● TASK ITEM: Match on the string "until" in the entries below and return every matching line.

[Items from a data source]
# # # #

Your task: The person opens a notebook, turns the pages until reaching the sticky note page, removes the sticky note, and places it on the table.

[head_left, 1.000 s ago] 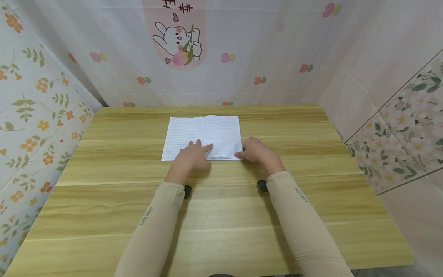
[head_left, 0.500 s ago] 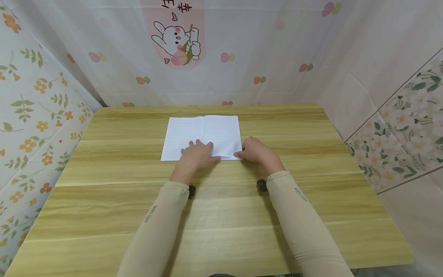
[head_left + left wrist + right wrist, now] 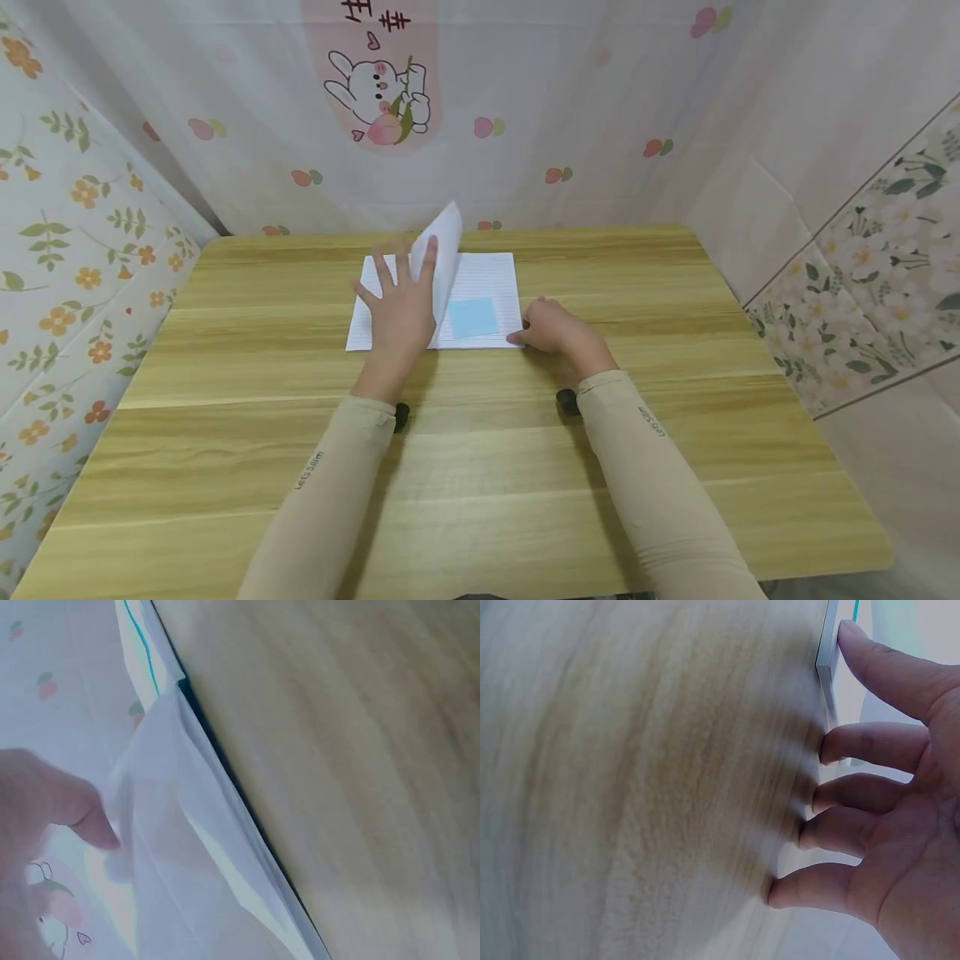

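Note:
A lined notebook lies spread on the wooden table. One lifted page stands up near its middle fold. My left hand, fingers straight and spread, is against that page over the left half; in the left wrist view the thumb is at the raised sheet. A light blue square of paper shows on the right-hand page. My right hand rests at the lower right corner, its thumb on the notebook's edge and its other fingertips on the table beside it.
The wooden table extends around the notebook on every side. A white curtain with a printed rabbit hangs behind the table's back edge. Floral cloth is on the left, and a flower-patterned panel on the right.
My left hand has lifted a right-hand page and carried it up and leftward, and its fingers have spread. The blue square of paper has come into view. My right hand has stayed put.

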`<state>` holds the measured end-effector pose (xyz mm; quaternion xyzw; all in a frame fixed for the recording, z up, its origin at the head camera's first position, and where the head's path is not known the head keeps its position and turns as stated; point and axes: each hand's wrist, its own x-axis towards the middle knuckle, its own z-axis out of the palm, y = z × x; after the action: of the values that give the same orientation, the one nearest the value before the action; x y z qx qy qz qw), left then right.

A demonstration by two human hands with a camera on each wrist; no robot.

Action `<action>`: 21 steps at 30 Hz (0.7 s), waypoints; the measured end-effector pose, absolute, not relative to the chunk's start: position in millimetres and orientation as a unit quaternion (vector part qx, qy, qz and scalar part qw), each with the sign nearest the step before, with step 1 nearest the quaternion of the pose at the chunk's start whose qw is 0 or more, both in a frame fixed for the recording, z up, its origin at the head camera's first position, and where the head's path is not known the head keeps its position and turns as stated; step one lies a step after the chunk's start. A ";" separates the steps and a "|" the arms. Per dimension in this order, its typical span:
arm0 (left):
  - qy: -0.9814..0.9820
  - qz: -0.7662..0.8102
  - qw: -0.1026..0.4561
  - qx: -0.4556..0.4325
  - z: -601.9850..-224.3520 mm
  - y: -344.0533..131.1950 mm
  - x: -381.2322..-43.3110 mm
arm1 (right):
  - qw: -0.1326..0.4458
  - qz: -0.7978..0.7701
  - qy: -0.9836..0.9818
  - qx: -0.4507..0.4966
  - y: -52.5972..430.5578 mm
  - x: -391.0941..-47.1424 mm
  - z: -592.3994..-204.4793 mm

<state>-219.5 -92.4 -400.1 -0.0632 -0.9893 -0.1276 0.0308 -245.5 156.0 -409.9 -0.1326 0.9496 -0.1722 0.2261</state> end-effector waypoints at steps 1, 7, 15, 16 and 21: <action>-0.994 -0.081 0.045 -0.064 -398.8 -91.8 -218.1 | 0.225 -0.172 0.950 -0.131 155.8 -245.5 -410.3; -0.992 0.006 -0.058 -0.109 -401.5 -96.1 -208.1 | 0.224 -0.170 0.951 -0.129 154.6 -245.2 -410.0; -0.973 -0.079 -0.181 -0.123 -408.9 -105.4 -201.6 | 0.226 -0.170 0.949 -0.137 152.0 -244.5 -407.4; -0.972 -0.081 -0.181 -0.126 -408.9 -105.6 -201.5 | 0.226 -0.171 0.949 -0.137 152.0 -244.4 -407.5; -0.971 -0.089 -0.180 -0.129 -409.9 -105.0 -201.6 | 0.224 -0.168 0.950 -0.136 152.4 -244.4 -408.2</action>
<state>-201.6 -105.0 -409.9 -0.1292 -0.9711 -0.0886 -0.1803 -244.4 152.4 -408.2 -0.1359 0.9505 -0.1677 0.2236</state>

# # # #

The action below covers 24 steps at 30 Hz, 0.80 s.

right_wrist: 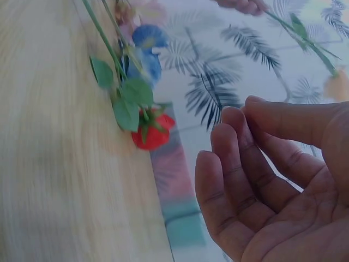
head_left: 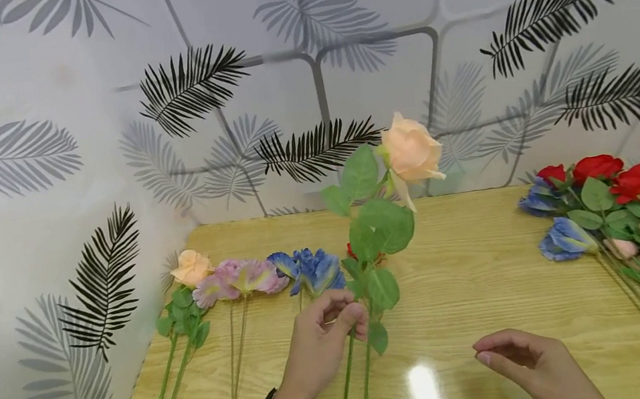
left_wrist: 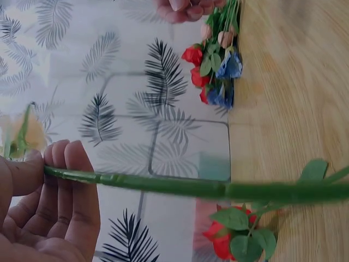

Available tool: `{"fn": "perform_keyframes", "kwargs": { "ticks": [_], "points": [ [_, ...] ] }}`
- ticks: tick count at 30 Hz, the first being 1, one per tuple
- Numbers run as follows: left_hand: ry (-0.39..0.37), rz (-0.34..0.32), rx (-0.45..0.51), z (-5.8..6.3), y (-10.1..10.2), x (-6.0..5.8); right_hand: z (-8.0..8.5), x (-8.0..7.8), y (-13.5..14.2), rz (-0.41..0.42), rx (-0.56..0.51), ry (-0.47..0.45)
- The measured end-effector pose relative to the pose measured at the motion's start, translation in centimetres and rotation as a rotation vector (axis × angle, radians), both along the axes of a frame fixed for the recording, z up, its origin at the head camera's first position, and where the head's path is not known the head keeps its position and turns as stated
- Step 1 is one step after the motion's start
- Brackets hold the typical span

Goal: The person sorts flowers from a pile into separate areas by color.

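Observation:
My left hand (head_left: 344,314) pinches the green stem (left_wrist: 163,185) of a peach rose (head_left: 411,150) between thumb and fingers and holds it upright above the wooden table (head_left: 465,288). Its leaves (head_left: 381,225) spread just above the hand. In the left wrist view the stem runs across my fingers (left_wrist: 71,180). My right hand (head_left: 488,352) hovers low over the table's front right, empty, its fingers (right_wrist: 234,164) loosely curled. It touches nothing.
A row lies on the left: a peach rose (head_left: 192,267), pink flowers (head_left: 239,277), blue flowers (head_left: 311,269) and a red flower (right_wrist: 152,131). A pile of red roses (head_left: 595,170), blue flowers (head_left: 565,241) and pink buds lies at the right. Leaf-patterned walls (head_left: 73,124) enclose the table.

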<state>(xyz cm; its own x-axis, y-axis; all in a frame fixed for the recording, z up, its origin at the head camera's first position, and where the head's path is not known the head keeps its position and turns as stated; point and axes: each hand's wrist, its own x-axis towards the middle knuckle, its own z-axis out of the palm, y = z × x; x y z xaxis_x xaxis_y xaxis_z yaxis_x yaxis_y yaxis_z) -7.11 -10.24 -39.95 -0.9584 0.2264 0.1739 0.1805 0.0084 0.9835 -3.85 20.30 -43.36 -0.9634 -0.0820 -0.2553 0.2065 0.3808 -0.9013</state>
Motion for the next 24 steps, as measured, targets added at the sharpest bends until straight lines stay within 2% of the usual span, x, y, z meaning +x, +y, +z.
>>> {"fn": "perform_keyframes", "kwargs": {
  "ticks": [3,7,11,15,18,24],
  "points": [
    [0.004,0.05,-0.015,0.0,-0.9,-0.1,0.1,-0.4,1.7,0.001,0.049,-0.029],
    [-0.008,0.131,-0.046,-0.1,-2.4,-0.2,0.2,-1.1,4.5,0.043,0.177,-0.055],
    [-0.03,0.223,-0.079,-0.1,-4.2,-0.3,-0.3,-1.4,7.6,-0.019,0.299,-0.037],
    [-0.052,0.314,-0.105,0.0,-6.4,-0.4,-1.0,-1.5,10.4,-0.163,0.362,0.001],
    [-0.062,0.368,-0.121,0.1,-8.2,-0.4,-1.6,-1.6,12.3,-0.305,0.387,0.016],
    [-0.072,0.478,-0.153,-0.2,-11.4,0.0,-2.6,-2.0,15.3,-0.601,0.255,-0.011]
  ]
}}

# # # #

● WRITTEN RESPONSE:
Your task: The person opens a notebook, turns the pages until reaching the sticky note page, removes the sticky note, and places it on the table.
Motion for the next 24 steps, as measured, targets added at the sharpest bends until straight lines stay within 2% of the usual span, x, y, z meaning +x, +y, +z.

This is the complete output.